The last sentence is important here and is, in fact, related to what you
describe below. Having genericity on units for such data fields allows
for supporting multiple architectures. Same idea for the following
paragraph:

  "Data fields and associated data types for each of the IOAM-Data-
   Fields are specified in the following sections.  The definition of
   IOAM-Data-Fields focuses on the syntax of the data-fields and avoids
   specifying the semantics where feasible.  This is why no units are
   defined for data-fields like e.g., "buffer occupancy" or "queue
   depth".  With this approach, nodes can supply the information in
   their native format and are not required to perform unit or format
   conversions.  Systems that further process IOAM information, like
   e.g., a network management system are assumed to also handle unit
   conversions as part of their IOAM data-fields processing.  The
   combination of a particular data-field and the namespace-id provides
   for the context to interpret the provided data appropriately."
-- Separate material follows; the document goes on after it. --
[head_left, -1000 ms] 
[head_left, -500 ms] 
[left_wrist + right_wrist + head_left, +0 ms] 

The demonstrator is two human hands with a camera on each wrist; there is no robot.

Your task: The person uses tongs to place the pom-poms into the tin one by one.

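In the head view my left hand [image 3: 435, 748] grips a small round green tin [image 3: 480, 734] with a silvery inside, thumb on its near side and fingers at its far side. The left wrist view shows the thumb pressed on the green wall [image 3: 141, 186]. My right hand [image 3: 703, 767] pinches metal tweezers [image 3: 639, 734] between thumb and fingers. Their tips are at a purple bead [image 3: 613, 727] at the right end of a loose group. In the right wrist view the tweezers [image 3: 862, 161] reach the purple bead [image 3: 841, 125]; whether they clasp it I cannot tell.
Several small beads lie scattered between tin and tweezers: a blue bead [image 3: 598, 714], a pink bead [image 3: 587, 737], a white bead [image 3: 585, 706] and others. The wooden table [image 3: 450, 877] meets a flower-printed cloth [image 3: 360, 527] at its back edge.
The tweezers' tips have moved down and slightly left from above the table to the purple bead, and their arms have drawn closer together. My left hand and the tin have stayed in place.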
Does it make more sense now on why it's not really a problem to have
implementation specific units for such data fields?

>> [...]
>>
>> Do you believe this patch does not provide what is defined in the spec?
>> If so, I'm open to any suggestions.
> 
> The opposite, in a sense. I think the patch does implement behavior
> within a reasonable interpretation of the standard. But the feature
> itself seems more useful for forwarding ASICs than Linux routers,

Good point. Actually, it's probably why such data field was defined as it
is.

> because Linux routers can run a full telemetry stack and all sort
> of advanced SW instrumentation. The use case for reporting kernel
> memory use via IOAM's constrained interface does not seem particularly
> practical since it's not providing a very strong signal on what's
> going on.

I agree and disagree. I disagree because this value definitely tells you
that something (potentially bad) is going on, when it increases
significantly enough to reach a critical threshold. Basically, we need
more skb's, but oh, the pool is exhausted. OK, not a problem, expand the
pool. Oh wait, no memory left. Why? Is it only due to too much
(temporary?) load? Should I put the blame on the NIC? Is it a memory
issue? Is it something else? Or maybe several issues combined? Well, you
might not know exactly why (though you know there is a problem), which is
also why I agree with you. But, this is also why you have other data
fields available (i.e., detecting a problem might require 2+ symptoms
instead of just one).

> For switches running Linux the switch ASIC buffer occupancy can be read
> via devlink-sb that'd seem like a better fit for me, but unfortunately
> the devlink calls can sleep so we can't read such device info from the
> datapath.

Indeed, would be a better fit. I didn't know about this one, thanks for
that. It's a shame it can't be used in this context, though. But, at the
end of the day, we're left with nothing regarding buffer occupancy. So
I'm wondering if "something" is not better than "nothing" in this case.
And, for that, we're back to my previous answer on why I agree and
disagree with what you said about its utility.